▸ Your task:
Return the listing that follows, word for word.

* * * * * * *

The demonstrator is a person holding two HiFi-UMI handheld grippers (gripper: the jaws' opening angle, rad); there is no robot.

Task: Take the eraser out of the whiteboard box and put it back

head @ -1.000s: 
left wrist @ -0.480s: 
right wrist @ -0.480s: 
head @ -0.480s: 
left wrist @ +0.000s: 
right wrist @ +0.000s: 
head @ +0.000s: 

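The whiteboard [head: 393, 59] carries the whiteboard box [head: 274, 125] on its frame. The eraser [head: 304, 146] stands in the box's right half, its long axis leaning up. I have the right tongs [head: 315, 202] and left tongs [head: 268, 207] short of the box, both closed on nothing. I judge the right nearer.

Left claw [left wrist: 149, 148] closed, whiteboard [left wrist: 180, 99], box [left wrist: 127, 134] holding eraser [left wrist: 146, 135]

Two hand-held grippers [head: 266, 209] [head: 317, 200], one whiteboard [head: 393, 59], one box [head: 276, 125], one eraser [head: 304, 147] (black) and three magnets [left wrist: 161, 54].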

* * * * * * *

▸ Finished exercise:
The demonstrator is a person holding two HiFi-UMI handheld grippers (gripper: the jaws' opening angle, rad); there is no robot.

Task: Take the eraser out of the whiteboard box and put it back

head @ -1.000s: 
left wrist @ -0.480s: 
right wrist @ -0.480s: 
head @ -0.480s: 
left wrist @ +0.000s: 
right wrist @ +0.000s: 
head @ +0.000s: 

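The whiteboard [head: 393, 59] carries the whiteboard box [head: 274, 125] on its frame. The eraser [head: 304, 146] stands in the box's right half, its long axis leaning up. I have the right tongs [head: 315, 202] and left tongs [head: 268, 207] short of the box, both closed on nothing. I judge the right nearer.

Left claw [left wrist: 149, 148] closed, whiteboard [left wrist: 180, 99], box [left wrist: 127, 134] holding eraser [left wrist: 146, 135]

Two hand-held grippers [head: 266, 209] [head: 317, 200], one whiteboard [head: 393, 59], one box [head: 276, 125], one eraser [head: 304, 147] (black) and three magnets [left wrist: 161, 54].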

The complete answer has been given.